- Born: 15 December 1938 Clayton, Yorkshire, England
- Died: 15 July 2012 (aged 73) Portsmouth, Hampshire, England
- Allegiance: United Kingdom
- Branch: Women's Royal Naval Service Royal Navy
- Rank: Commandant
- Education: Newland School for Girls Yorkshire College of Housecraft

= Anne Spencer (WRNS officer) =

British WRNS officer (1938–2012)

Commandant Anne Christine "Annie" Spencer, CBE (15 December 1938 – 15 July 2012) was the last Director of the Women's Royal Naval Service (WRNS), serving in that post from 1991 to 1993.

==Early life==
Spencer was born in Clayton, Yorkshire on 15 December 1938. Her father was a bank manager. She was educated at Newland School for Girls in Kingston upon Hull then the Yorkshire College of Housecraft in Leeds.

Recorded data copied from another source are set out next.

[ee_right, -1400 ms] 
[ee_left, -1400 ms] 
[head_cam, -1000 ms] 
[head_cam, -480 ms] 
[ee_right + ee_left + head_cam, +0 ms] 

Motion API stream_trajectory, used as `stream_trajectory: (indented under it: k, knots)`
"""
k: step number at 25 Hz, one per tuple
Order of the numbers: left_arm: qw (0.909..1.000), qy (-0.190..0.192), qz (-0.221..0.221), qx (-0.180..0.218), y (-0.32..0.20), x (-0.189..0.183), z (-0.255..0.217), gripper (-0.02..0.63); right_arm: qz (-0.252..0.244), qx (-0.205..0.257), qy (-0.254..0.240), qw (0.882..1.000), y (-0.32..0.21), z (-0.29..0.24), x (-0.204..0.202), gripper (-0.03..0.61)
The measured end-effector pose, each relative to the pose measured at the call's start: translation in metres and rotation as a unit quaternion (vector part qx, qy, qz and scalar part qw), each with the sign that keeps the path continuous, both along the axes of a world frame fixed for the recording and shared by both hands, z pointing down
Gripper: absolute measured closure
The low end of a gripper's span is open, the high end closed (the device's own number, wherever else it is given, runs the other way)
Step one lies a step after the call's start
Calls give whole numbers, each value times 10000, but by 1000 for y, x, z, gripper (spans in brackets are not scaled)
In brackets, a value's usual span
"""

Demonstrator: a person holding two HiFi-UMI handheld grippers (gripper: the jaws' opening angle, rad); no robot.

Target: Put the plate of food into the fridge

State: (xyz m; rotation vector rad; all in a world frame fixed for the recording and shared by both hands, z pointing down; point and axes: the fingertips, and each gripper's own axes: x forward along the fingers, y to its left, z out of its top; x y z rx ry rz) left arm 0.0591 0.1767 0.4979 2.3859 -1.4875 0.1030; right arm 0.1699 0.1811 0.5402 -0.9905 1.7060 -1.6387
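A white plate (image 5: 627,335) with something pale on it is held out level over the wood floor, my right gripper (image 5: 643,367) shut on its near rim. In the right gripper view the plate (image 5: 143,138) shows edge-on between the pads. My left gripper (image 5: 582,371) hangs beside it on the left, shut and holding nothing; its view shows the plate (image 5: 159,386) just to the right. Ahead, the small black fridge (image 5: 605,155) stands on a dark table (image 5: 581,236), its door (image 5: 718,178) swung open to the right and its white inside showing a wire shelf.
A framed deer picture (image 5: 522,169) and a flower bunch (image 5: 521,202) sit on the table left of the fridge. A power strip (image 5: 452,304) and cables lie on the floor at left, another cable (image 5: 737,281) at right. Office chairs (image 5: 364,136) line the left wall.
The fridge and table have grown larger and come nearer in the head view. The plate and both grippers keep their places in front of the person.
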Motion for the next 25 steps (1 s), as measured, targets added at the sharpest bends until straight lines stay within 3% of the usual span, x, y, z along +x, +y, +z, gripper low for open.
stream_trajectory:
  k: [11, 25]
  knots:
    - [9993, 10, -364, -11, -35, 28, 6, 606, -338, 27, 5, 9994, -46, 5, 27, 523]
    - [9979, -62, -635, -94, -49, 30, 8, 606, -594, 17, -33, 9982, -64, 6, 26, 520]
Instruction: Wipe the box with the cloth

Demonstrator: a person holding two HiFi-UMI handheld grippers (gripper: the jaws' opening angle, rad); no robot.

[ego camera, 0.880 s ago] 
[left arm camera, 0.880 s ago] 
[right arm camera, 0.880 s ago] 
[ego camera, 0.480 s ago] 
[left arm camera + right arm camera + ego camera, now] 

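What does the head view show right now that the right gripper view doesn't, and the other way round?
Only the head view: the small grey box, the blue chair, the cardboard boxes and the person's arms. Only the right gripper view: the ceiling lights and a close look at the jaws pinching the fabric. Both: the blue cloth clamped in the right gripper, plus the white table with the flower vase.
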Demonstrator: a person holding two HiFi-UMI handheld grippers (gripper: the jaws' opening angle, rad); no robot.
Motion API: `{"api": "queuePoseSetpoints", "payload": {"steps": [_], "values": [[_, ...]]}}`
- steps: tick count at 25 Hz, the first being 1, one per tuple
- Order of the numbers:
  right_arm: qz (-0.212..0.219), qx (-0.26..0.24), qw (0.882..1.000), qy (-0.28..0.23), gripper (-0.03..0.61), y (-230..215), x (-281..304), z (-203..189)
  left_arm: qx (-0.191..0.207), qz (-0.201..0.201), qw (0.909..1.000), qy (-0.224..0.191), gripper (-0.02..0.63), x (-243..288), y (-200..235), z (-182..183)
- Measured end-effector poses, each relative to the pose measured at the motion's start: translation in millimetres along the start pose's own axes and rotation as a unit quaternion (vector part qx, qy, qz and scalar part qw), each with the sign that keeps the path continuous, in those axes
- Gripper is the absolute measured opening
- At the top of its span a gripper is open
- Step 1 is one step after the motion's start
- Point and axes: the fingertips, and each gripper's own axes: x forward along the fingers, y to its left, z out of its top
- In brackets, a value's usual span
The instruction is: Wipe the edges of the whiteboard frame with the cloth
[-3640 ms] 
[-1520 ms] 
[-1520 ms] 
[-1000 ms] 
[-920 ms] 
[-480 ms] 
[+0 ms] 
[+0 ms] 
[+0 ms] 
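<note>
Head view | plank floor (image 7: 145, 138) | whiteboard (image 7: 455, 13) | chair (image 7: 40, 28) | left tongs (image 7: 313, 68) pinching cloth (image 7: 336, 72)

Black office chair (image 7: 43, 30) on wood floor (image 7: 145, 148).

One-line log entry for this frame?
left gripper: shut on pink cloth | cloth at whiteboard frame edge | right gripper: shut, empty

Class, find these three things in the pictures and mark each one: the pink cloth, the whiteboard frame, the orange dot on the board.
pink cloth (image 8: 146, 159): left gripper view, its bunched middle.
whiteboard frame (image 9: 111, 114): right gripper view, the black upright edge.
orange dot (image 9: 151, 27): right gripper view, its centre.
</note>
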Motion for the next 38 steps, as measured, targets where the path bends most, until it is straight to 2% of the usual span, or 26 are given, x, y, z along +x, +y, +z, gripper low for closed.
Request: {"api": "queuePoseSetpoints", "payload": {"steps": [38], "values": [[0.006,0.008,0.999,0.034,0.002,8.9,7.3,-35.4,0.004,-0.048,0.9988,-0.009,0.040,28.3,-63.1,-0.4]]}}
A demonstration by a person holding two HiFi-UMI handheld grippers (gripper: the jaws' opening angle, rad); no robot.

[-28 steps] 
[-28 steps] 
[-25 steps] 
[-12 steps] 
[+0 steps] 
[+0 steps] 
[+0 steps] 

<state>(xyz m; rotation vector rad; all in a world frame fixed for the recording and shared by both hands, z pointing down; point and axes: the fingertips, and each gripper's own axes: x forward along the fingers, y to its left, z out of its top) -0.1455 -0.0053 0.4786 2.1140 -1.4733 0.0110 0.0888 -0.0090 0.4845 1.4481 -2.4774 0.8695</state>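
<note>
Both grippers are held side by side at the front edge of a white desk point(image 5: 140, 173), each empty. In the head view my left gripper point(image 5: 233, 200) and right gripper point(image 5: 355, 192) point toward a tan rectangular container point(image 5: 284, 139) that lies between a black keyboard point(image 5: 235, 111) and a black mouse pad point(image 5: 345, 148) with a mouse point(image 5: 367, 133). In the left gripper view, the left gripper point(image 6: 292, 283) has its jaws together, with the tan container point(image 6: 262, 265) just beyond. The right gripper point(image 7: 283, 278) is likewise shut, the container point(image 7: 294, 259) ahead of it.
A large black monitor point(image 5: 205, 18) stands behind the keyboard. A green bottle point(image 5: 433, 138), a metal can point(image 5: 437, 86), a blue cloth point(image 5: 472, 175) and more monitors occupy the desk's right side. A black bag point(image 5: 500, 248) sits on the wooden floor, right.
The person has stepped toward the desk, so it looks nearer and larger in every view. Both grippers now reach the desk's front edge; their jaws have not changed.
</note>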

Upon graduation in 1959, she was involved in the management of school dinner services in the county. She learned Italian and applied to the British Overseas Airways Corporation (BOAC) to become a stewardess. However, she did not pass the interview stage.

==Military career==
Spencer joined the Women's Royal Naval Service (WRNS) in 1962. By 1964, she had been appointed Quarters Officer, in charge of the WRNS officers' mess at Portsmouth. In 1979, she was sent to the North Atlantic Treaty Organization (NATO) headquarters to participate in the development of an agreed dictionary of military terms.

Spencer was promoted to superintendent, which was equivalent to captain, on 1 October 1986. She served as Director of the Navy, Army and Air Force Institutes (NAAFI) from 1986 to 1989 and as the 17th Director of the WRNS from 1991 to 1993.

As Director of the WRNS, Spencer oversaw the full integration of the branch and its 4,535 serving women, including naval nurses, into the Royal Navy. This allowed women to serve on HM Ships at sea at all ranks and rates and in the Royal Marines Band.

Spencer retired from the Royal Navy on 15 December 1993, after which her post was abolished. She was succeeded by the first Chief Naval Officer for Women in the Royal Naval Service, Captain Julia Simpson. She was appointed the Welfare Governor of the King William IV Naval Foundation.
==Personal life==
Spencer never married nor did she have any children. She died on 15 July 2012 at the Queen Alexandra Hospital, Portsmouth, Hampshire, aged 73. Her funeral was held at St Ann's Church, Her Majesty's Naval Base, Portsmouth.

==Honours and decorations==
In the 1994 New Year Honours, Spencer was appointed Commander of the Order of the British Empire (CBE). She was appointed Aide-de-Camp to Queen Elizabeth II on 13 March 1991.